Easy statistics and bad science

Posted by s.aragon on 28 March 2017 - 3:00pm

Easy statistics, bad science, pre-registration, analytical flexibility

By Cyril Pernet, University of Edinburgh

I attended Brainhack Global in Warwick on 2nd and 3rd March 2017. On this occasion, I was invited to give a talk on reproducibility and listen to Pia Rothstein’s talk about pre-registration. These somewhat echo two papers published earlier this year: "Scanning the horizon: towards transparent and reproducible neuroimaging research" by Russ Poldrack et al. in Nature Neuroscience and "A manifesto for reproducible science" by Marcus Munafò et al. in Nature Human Behaviour. Here, I’ll talk about these two concepts that are 'new' because of the ease with which computers can nowadays generate huge quantities of statistical tests: analytical flexibility and full reporting.

Analytical flexibility vs. Pre-registration

Analytical flexibility refers to the many methods and software available to analyse a given data set. This 'degree of freedom' hinders reproducibility by (1) not being able to replicate the analysis workflow and (2) allowing p-hacking. Pre-registration is seen as one (among others) solution to this problem: register what analyses will be done in advance of data collection and stick to it, no matter if results are significant.

Munafo's analysis of the problem is particularly enlightening. We do an analysis (actually several) leading to a nice result that we can explain, in line with an hypothesis we make given such results. This is called p-hacking and harking. This happens not because researchers cheat but mostly because of confirmation bias: the tendency to interpret results as confirmation of one's existing beliefs. This implies that that we think that the analysis path that led to no good result was wrong, or there was a bug in the code whilst we do not question results that confirm our ideas (have you ever checked there is no bug on the code that gives the 'right' result?). Another cause of p-hacking & harking is hindsight bias: you think that the hypothesis you came up with after seeing the results could have been made in advance based on the literature alone. Again, this is likely not the case and you are fooling yourself. Pre-registration alleviates these natural, human biases by having to specify hypotheses, main outcomes, and the analysis path (or paths, nothing say you cannot pre-specify two analysis strategies) in advance, blinded from the data.

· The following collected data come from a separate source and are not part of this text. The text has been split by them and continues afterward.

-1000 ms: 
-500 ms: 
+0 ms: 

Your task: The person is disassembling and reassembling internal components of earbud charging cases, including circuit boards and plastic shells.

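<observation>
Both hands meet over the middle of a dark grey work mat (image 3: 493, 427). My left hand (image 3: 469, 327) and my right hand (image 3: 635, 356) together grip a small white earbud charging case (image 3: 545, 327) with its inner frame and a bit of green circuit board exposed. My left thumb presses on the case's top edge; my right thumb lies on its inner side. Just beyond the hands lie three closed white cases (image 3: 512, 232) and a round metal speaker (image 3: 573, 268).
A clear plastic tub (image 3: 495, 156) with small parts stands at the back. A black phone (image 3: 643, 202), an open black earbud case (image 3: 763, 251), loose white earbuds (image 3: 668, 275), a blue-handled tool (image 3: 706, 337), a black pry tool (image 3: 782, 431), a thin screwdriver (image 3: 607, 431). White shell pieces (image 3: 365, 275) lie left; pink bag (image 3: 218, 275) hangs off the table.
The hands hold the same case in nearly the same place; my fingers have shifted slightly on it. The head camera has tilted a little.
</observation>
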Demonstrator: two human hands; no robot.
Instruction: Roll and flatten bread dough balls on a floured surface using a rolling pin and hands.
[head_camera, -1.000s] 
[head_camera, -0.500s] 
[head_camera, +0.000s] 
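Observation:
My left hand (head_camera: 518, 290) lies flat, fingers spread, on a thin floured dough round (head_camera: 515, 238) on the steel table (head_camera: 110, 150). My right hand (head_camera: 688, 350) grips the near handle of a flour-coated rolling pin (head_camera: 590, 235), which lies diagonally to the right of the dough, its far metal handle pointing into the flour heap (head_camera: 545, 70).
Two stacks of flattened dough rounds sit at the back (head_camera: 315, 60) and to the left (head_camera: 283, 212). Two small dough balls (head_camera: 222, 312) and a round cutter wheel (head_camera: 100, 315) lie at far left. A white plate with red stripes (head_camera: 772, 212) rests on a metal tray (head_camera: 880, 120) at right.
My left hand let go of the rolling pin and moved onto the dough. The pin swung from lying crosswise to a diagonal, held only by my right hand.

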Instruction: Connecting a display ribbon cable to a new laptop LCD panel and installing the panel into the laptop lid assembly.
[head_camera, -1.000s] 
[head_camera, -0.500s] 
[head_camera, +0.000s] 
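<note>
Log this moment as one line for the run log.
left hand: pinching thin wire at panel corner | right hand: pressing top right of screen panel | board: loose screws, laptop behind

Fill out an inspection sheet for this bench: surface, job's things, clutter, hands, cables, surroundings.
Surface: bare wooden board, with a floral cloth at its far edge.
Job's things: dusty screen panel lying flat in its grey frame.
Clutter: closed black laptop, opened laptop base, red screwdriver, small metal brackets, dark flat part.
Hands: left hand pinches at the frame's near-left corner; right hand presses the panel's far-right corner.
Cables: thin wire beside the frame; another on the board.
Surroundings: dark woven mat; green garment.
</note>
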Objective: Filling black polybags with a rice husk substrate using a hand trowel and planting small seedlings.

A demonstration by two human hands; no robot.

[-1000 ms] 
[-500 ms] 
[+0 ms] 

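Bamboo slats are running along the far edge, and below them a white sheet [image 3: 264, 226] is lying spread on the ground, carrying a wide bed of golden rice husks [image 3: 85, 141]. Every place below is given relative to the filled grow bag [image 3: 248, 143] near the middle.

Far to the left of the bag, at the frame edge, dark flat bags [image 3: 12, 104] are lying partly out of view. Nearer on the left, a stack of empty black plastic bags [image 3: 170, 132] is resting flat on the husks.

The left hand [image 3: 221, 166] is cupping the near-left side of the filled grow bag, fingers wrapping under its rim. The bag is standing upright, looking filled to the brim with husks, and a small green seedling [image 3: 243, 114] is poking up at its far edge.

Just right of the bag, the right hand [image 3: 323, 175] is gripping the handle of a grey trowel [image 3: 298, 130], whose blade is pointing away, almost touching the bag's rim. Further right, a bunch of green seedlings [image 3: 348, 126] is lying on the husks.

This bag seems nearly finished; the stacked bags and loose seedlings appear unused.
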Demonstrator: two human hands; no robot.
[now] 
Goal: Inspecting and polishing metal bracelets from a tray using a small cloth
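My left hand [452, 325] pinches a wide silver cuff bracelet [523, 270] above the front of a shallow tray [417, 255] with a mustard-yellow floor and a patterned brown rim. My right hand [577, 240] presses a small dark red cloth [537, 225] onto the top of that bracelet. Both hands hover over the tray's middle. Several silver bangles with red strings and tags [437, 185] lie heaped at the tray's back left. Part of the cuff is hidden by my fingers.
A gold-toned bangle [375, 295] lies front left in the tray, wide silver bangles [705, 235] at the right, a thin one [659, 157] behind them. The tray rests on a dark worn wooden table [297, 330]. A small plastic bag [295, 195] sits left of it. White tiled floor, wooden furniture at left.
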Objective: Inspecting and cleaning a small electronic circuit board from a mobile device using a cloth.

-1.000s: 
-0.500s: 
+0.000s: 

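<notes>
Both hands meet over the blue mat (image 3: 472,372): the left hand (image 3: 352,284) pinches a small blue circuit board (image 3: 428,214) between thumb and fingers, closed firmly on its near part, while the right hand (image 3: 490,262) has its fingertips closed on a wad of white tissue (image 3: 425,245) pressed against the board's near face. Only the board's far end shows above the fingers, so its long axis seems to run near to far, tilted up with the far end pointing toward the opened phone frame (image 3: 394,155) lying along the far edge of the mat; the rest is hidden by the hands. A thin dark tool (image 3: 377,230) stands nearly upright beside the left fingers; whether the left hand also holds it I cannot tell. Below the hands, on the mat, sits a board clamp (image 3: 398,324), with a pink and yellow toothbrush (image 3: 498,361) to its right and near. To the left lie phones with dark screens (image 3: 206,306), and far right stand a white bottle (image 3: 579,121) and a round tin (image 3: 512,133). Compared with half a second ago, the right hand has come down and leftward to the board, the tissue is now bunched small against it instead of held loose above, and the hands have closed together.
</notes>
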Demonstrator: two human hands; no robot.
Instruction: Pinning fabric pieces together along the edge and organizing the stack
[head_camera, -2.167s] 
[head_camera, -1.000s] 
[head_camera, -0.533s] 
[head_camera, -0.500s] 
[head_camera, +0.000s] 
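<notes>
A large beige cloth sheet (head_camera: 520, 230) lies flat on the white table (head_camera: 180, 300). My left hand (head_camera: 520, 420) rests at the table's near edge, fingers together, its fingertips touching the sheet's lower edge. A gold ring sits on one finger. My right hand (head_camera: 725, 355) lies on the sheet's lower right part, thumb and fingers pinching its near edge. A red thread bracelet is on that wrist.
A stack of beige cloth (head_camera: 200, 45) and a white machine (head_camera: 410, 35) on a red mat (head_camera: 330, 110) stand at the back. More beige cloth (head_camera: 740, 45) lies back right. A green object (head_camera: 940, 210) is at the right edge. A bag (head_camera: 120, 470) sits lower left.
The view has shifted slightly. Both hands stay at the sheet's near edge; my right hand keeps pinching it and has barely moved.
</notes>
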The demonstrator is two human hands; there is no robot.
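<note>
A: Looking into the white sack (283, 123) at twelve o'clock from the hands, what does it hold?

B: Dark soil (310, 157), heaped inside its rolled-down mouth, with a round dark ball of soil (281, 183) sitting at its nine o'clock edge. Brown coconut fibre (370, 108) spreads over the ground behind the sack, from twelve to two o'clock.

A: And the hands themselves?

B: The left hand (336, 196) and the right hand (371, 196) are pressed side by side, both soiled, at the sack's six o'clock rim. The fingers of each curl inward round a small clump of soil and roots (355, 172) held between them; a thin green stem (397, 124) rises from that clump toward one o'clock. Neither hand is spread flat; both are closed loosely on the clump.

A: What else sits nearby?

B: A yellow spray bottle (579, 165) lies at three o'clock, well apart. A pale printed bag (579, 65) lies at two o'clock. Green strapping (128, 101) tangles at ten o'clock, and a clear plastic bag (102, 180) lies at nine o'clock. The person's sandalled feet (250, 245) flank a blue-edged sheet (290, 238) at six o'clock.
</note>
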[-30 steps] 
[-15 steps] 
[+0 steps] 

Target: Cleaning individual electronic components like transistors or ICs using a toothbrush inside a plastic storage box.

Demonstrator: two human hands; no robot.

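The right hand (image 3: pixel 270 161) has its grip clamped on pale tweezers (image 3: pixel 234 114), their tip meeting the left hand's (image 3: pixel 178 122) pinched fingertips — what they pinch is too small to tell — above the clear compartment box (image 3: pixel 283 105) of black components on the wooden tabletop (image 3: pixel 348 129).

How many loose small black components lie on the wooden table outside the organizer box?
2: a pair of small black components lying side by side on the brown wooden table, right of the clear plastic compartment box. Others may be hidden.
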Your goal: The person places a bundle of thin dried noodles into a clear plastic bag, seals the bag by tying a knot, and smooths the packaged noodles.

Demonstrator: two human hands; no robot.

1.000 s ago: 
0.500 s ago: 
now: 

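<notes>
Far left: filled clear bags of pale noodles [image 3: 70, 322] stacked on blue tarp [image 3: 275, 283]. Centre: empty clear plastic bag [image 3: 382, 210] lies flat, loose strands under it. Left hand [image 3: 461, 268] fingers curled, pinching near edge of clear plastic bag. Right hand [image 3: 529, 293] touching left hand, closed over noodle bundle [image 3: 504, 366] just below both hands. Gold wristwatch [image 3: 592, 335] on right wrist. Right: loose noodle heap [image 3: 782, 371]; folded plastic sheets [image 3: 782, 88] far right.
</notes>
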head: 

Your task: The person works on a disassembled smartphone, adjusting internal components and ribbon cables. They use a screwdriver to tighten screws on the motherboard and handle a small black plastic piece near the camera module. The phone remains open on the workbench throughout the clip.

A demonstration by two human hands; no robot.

A typical argument of people who are against pre-registration is that if you specify it all in advance, you won't discover anything. I think this is missing the point: pre-registration allows to distinguish confirmatory from exploratory, not to prevent exploratory analyses. For instance, you can specify in advance that you are doing completely new research with no prior and that you will therefore perform N exploratory analyses on it. Although this is not what pre-registration in journal looks like, you can publish your pre-registered confirmatory analysis and add additional possible new effects based on total exploratory analyses. The difference is that you don’t pretend that the results were foreseen (and therefore you don’t know if you had enough statistical power for it), instead you present a possible discovery that needs replication.

Reporting

Poldrack et al. see the paper of the future as a software container (e.g. Docker) that runs the analysis code written using literate programming (and therefore produces the paper and figures). In theory, this is ideal for replicability: you write some code that reports the hypotheses you’ve pre-registered and execute it. Any additional analysis are presented as such, and new studies wanting to reproduce a discovery can just reuse the code. This also allows to see all the analyses performed in details and not hide any results (issues of selective reporting and publication bias).

Unfortunately, it's not going to happen soon, unless the way science is done completely changes. Having a whole study contained and programmed will remain a step too far for many researchers. That is, to have such paper of the future, we will need larger multidisciplinary teams, including and recognising the role of research software engineers, and we’ll need to change how people are credited and evaluated. Then we may be able to see these papers of the future based on containers and run a code that produces the paper you just read.

Conference discussion

BrainHack is more like a workshop, unconference style. You typically have a good time discussing with people while working on different problems, and I certainly did have good discussions. Issues raised in this blog were not at the centre of such workshop, which was more about the cool tools in neuroimaging (details here). But a few of us discussed reproducibility—a problem which can be partly addressed with good software (How can study preregistration help neuroscience, Pia Rothstein, Birmingham, UK - Publishing a reproducible paper, Kirstie Whitaker, Cambridge, UK - Hacking the experimental method to avoid cognitive biases, Cyril Pernet, University of Edinburgh, UK - What the heck is wrong with brain research in psychiatry, Giovani Salum, Porto Alegre, Brazil - Preserving and Reproducing Research with ReproZip - Fernando Chirigati, New York, USA). I think it’s still not clear to many why we need to constrain ourselves on how we’re analysing the data and why we need to share them. This was certainly an on-going discussion in Warwick, where the workshop took place. I’m looking forward to the following hackday(s).